Temperature is one of the main environmental factors that influences microbial growth. In subsurface environments, temperature can be highly heterogeneous in space and time. For example, in the processes of cooled geothermal fluid or seawater injection into a geothermal or an oil reservoir, respectively, locations close to injection wells are cooled down, while zones close to production wells are warmer (Willems and Nick, 2019; Ziabakhsh-Ganji et al., 2018). Temperature effect on growth has been investigated by many researchers due to its significance in fundamental research (e.g., taxonomy, microbial metabolism) and in applied research (e.g., control of bioprocesses in safe handling of goods, agriculture and food industries). As a result, many mathematical models have been developed to express microbial growth dependency on temperature (Esener et al., 1981; Hinshelwood, 1946; Mohr and Krawiec, 1980; Ratkowsky et al., 1983; Schoolfield et al., 1981). Among these models, the model introduced by Rosso et al. (1995) has been used in non-isothermal bioreactive transport simulations (Cheng et al., 2018; Hosseininoosheri et al., 2017). It is important to note that these models have been developed for a single microorganism. Thus, it is not clear if such models can express the temperature dependency of a community of microorganisms in a reactive transport model.

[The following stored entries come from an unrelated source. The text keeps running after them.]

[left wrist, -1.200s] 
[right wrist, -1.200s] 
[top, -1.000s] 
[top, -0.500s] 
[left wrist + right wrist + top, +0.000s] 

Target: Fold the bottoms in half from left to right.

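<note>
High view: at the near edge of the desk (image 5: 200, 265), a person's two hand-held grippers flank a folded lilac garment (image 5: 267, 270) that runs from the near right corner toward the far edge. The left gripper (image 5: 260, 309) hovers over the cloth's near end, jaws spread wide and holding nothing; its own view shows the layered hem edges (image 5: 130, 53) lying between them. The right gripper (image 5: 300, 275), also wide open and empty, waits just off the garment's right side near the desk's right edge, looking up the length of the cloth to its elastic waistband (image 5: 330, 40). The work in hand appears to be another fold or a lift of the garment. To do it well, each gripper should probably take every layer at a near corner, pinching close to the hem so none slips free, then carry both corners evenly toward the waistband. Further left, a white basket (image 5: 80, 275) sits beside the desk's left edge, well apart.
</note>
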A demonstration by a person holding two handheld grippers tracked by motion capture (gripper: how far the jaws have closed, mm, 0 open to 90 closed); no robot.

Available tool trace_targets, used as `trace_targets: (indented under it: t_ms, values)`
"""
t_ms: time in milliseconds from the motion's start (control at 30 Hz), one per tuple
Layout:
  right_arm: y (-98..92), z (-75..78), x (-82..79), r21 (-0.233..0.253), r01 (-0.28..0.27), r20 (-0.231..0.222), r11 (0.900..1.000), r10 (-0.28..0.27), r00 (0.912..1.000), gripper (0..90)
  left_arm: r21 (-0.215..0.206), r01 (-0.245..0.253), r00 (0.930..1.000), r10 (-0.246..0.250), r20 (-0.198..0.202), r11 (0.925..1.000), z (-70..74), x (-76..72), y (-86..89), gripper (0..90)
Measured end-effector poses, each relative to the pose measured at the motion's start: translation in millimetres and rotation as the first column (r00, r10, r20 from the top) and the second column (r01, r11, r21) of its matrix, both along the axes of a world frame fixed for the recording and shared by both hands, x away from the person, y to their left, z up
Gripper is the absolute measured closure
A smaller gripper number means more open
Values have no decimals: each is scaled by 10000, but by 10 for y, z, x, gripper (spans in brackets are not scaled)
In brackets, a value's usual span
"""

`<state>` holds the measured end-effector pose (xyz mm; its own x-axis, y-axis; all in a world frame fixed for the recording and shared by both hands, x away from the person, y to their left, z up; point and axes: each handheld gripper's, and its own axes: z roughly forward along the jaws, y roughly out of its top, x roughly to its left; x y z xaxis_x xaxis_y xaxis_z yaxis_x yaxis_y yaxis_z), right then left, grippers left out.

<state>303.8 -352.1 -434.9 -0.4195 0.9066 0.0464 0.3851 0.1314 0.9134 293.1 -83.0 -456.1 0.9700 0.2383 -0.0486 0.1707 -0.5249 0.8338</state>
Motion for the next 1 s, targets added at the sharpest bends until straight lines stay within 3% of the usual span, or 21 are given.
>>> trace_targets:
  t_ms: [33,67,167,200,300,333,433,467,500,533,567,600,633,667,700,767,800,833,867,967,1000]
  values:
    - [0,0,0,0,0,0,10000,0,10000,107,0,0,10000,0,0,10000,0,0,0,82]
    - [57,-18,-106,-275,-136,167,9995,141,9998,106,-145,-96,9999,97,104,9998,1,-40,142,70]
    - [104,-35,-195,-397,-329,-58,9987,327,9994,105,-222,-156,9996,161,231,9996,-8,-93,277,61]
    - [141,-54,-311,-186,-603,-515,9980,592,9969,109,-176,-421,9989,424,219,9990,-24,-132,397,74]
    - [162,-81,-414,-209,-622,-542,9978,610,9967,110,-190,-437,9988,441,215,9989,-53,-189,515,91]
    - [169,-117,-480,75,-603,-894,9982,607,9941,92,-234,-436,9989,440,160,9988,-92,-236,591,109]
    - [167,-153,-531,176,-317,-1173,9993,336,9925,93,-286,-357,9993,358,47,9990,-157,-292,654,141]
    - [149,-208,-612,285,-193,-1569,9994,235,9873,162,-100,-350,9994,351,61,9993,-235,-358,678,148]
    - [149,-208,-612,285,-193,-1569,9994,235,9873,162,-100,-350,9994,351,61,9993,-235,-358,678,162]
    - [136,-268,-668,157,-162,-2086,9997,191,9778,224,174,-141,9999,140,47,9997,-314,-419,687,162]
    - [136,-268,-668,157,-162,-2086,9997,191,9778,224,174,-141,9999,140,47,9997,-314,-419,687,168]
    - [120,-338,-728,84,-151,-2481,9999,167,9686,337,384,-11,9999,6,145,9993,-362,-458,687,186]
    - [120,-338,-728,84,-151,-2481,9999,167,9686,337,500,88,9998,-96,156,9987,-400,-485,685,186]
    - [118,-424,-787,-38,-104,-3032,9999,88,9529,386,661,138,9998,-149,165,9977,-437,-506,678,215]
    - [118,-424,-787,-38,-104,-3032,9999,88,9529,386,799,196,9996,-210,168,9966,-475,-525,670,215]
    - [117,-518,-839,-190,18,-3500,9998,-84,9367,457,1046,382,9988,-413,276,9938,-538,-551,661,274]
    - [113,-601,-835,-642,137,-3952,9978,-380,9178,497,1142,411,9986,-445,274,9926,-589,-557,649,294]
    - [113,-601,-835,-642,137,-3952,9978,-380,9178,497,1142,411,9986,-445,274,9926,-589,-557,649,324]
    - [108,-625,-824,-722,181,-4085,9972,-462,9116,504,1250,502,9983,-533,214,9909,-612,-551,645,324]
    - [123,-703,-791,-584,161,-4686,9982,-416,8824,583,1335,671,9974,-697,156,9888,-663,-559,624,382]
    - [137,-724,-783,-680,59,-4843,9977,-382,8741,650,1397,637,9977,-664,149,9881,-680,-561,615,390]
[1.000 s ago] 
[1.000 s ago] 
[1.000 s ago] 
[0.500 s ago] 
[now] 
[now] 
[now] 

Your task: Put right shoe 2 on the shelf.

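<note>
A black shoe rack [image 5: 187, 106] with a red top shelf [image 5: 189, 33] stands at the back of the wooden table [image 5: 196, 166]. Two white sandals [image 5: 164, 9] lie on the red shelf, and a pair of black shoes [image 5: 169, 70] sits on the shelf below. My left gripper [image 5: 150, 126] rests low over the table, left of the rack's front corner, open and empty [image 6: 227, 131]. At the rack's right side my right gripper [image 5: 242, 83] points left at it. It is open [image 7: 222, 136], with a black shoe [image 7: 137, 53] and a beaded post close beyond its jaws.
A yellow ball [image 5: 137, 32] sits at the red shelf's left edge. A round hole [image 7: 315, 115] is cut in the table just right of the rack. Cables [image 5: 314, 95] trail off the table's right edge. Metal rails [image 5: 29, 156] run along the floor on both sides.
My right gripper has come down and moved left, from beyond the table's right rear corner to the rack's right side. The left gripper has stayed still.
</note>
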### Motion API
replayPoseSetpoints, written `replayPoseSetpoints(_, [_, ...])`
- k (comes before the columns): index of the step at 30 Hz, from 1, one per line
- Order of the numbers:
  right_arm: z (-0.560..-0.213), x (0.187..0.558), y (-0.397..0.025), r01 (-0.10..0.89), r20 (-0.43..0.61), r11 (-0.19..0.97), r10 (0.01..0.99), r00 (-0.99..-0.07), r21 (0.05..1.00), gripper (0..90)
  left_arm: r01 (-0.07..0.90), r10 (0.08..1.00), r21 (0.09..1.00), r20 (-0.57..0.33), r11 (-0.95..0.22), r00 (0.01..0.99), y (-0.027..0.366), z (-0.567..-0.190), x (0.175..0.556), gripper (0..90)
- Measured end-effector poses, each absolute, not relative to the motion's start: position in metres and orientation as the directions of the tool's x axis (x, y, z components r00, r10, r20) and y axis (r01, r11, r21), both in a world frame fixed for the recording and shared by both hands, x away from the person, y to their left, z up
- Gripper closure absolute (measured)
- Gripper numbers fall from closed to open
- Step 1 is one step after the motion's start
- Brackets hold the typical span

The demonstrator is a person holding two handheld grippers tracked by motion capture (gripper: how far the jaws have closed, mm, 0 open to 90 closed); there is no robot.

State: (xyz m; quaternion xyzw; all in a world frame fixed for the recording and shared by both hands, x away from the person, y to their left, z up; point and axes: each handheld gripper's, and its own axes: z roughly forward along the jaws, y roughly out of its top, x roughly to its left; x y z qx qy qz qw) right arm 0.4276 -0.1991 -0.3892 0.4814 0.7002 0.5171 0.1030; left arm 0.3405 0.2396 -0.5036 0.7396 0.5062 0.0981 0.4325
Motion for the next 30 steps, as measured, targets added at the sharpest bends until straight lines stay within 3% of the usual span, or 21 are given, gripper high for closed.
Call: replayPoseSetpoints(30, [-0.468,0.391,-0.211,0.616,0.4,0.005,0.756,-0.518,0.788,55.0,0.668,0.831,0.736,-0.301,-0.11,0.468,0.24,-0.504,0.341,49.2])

Here, we aim to answer the following main questions:

• For an isothermal system, can a single Monod equation with constant parameters predict the rate of a community-derived metabolism (RCDM)?

• Can a distinct mathematical model, developed for growth-temperature dependency of a single strain, characterize the temperature dependency of a community of microorganisms?

• Can an equivalent strain characterize RCDM? What is the error associated with employing such an equivalent strain?

To this aim, we first undertake a theoretical approach by writing a mathematical model that represents a community derived metabolism rate and then reformulating it to the Monod kinetic equation form. From this reformulation we illustrate whether a single Monod equation and a single temperature model with constant model parameters as explained in Burger et al. (2005) and Rosso et al. (1995) can reflect RCDM. Furthermore, we suggest an equivalent strain characterized by a Monod equation with variable parameters to estimate RCDM. A guideline is proposed to measure the equivalent strains kinetic parameters using batch experiments. Next, we use a community of 25 sulfate-reducing microorganisms introduced by Cheng et al. (2018) to corroborate what we conclude using the theoretical approach. Additionally, we evaluate whether or not the proposed equivalent strain model can characterize RCDM. We then describe the conditions under which our proposed equivalent strain model for a given reactive transport problem is applicable.